**What you need to do:** All of the data must be printed exactly; please include every line.
━━━━
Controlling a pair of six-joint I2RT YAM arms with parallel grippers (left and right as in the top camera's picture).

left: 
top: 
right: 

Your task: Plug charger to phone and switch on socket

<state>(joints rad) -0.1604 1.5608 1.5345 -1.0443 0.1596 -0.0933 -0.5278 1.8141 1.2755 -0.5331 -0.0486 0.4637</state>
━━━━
**Solution:**
Controlling a pair of six-joint I2RT YAM arms with parallel grippers (left and right as in the top camera's picture).

left: 
top: 
right: 

Your task: Plug charger to phone and switch on socket

<state>(joints rad) -0.1604 1.5608 1.5345 -1.0443 0.1596 -0.0933 -0.5278 1.8141 1.2755 -0.5331 -0.0486 0.4637</state>

The output returned above is complete.